Who wrote the Little House books? Laura Ingalls Wilder, or her daughter, Rose Wilder Lane?
Laura definitely wrote the source material, but the extent to which Rose reworked it is apparently contentious. I found this New Yorker article from a couple of years ago which goes more in depth into the literary controversy.
One has to suspect that the delicious minutiae of the books’ famous how-to chapters on molding bullets, pressing cheese, digging a well, making a rag doll, drying plums, framing a house, and smoking a ham, among dozens of daily activities, were mostly Laura’s contribution...
Rose had proved that she could romanticize whatever material she was given. She did some minor tinkering with “Pioneer Girl,” but, once it was decided to fictionalize the memoir as a children’s story—the idea had come from an editor who rejected the memoir—she took a more aggressive role. It varied in intensity from book to book, but she dutifully typed up the manuscript pages, and, in the process, reshaped and heightened the dramatic structure. She also rewrote the prose so drastically that Laura sometimes felt usurped. “A good bit of the detail that I add to your copy is for pure sensory effect,” Rose explained in a letter...

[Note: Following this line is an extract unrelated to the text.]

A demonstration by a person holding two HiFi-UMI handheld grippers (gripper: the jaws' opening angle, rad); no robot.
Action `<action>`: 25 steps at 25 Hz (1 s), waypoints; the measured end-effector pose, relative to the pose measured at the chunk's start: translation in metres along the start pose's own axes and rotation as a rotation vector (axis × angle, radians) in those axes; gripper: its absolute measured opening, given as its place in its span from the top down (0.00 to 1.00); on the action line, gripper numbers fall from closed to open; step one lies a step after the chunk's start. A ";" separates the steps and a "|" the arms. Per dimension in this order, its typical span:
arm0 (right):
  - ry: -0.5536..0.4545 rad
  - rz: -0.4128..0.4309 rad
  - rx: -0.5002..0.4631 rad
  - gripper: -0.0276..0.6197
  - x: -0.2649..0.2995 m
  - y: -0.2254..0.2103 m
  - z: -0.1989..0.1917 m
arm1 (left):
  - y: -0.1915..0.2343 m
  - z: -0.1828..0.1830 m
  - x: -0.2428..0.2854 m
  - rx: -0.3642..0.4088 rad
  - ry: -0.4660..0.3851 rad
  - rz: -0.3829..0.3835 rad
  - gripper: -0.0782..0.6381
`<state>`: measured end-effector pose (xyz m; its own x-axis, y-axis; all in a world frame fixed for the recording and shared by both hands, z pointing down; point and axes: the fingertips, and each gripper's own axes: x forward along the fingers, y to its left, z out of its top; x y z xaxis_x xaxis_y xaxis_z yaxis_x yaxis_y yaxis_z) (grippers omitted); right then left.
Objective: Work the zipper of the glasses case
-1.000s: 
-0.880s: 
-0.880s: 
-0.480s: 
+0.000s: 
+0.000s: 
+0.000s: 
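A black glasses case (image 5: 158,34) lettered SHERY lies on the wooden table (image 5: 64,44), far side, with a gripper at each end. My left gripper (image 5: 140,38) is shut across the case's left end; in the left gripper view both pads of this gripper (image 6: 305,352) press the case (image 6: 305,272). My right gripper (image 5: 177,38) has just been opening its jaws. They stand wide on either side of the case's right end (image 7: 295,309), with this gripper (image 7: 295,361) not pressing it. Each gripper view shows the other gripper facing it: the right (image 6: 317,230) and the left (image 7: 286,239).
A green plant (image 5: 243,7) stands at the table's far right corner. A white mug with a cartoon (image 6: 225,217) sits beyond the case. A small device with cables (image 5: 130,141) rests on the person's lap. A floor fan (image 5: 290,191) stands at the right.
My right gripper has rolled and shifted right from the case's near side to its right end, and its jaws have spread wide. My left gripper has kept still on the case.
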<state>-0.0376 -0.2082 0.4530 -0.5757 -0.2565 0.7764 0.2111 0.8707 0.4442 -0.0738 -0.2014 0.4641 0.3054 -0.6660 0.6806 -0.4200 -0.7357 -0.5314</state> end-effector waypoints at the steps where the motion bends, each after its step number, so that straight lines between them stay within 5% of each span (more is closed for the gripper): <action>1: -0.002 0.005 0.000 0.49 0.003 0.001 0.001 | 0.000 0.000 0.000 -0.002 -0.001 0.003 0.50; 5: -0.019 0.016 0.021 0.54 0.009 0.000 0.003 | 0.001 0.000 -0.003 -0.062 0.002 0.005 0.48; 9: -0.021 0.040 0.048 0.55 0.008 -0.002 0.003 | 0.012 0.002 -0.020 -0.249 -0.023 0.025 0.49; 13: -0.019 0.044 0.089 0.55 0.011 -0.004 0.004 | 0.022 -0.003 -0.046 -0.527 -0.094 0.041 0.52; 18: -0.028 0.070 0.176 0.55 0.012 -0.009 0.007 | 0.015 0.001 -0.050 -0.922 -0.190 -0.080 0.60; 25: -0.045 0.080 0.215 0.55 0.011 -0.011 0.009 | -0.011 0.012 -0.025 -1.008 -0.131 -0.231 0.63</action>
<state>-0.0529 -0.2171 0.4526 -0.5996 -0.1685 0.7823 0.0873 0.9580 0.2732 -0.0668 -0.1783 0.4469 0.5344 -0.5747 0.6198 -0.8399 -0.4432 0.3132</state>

The cumulative evidence suggests that sometimes Laura stood her ground and sometimes she was cowed into submission, but most often she solicited and welcomed Rose’s improvements...
Last June, Anita Clair Fellman, a professor emerita of history at Old Dominion University, in Norfolk, Virginia, published “Little House, Long Shadow,” a survey of the Wilders’ “core” beliefs, and of their influence on American political culture... Fellman concludes, “The popularity of the Little House books . . . helped create a constituency for politicians like Reagan who sought to unsettle the so-called liberal consensus established by New Deal politics.”